My real contribution was my slew of “H & P’s,” short for histories and physicals. The history consists of the patient’s story told in his or her own words, and includes the chief complaint (“My face hurts when I eat”); the present history (“My face pain started three years ago, and has gotten worse since December…”); past history (“I am diabetic and have had my gallbladder removed”); current medications; allergies; occupation; smoking and drinking behavior; and so on. The physical is the
physical examination. Even in an age of increasing technology, a patient’s illness can be diagnosed over three-quarters of the time by the H & P alone.

Every patient admitted to the hospital must have an H & P written on the chart. On a busy day, the neurosurgical service admitted twelve or more people. Even an uncomplicated H & P took thirty minutes to perform, and the task of getting them all done before nightfall was daunting. Only Gary and Eric did H & P’s; the senior and chief residents considered them menial chores. Gary lived in the OR, leaving Eric saddled with six to twelve hours of H & P’s a day. Taught the fundamentals of history taking and physical examination in our second year, any third-year student could do a passable H & P. I became an H & P machine, cranking out four to six every day.

Of course, nobody read them. Clinical decisions did not turn upon my findings. The attending surgeon, having performed a very directed history and physical in the office, made the required decisions after some careful thought long before the patient ended up in a hospital. My H & P’s were essentially bureaucratic exercises. With one fateful exception.

Harvey Rathman, a man in his late fifties, was admitted for the removal of a herniated cervical disc in his neck. His “chief complaint” was right-arm pain, increasing in severity over several weeks.

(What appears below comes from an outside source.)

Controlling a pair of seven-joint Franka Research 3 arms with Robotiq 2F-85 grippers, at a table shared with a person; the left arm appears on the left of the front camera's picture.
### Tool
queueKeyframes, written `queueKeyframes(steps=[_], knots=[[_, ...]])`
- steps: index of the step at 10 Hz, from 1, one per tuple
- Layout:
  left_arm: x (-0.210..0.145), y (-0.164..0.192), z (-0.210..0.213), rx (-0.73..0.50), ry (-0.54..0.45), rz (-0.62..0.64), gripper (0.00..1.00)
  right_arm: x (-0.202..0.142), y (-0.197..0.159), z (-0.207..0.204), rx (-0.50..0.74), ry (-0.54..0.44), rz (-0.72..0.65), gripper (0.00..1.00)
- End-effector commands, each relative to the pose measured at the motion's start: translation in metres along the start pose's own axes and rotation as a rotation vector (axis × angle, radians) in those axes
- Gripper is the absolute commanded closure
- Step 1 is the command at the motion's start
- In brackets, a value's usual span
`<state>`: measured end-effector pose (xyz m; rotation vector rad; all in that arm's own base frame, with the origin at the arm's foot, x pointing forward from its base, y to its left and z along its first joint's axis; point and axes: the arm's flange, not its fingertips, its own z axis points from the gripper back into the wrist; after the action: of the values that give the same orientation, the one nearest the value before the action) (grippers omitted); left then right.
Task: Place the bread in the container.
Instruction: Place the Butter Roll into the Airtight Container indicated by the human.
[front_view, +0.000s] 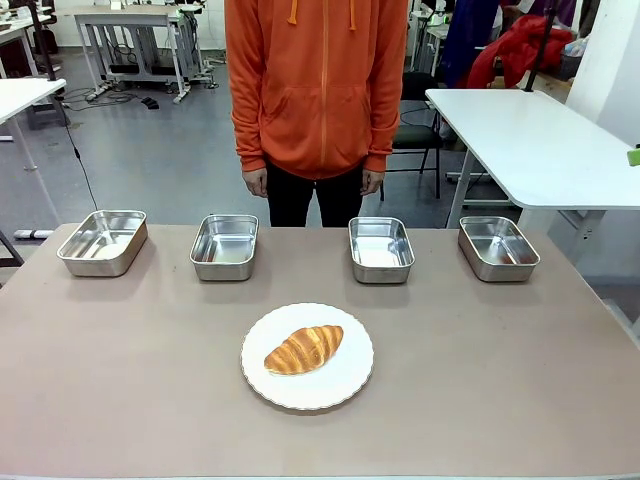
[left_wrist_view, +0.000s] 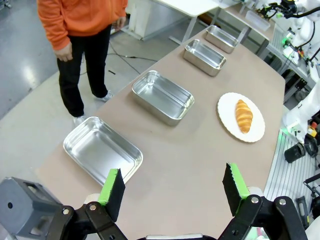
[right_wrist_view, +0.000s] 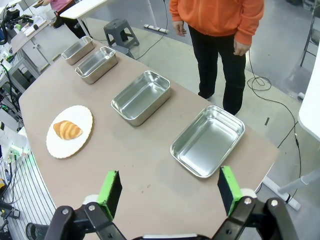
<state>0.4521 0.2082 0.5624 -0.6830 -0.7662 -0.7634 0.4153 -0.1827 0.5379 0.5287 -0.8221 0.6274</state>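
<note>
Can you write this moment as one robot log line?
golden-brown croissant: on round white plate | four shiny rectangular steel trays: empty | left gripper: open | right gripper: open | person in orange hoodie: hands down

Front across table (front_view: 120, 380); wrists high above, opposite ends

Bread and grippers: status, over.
Left gripper open, right gripper open, both empty. Bread on plate, containers bare. Person stands behind table.

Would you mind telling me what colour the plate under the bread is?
The plate is plain white, clearest in the front view.
</note>
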Motion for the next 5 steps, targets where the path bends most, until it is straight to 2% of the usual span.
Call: queueKeyframes(steps=[1, 5], knots=[[0.0017, -0.0021, 0.0015, 0.0, -0.007, -0.012, 0.0, 0.0011, 0.0004, -0.0011, 0.007, -0.021, 0.008, 0.0], [0.0017, -0.0021, 0.0015, 0.0, -0.007, -0.012, 0.0, 0.0011, 0.0004, -0.0011, 0.007, -0.021, 0.008, 0.0]])
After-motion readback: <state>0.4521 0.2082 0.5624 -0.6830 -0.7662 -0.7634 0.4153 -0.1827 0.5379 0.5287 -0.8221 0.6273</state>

Physical therapy had proved ineffective, and he now ate narcotics just to sleep at night. At an outside hospital, Mr. Rathman had undergone a myelogram: thick dye was injected into his neck to visualize the shadowy outlines of his spinal nerves on X-ray films. The test had disclosed that one of his neck’s discs, the fibrous pillows between the vertebrae, had ruptured, “pinching” a nerve between a disc fragment and the bony spine.

While totally incapable of interpreting the X-ray pictures
myself, I managed to find the printed radiology report which accompanied the patient’s file. At the bottom of the report, it read: “Impression: small central to left-sided disc herniation, C56.” Left-sided? But the patient’s arm pain was on the right. How does a pinched nerve to the left arm cause pain in the right arm? I showed this paradox to Eric, who shrugged it off. He said that misprints occurred frequently, and that the staff surgeon must know that the disc had really ruptured to the right side or he wouldn’t have brought him in for surgery. “The radiologist probably just goofed up when dictating the report.”

I accepted this explanation and strolled down the hall to see Mr. Rathman. It was nine in the evening when I entered the dark room. Mr. Rathman sat in his bed, his gaunt, lined face betraying his discomfort. He managed a contorted smile and said in the hoarse voice of a career cigarette user, “May I help you?”

“I’m Frank Vertosick, Mr. Rathman.” I extended my hand, but he declined to raise his ailing arm and simply waved with his left hand. “I need to ask you some questions and do a brief examination, for the record. Now…” My voice trailed off.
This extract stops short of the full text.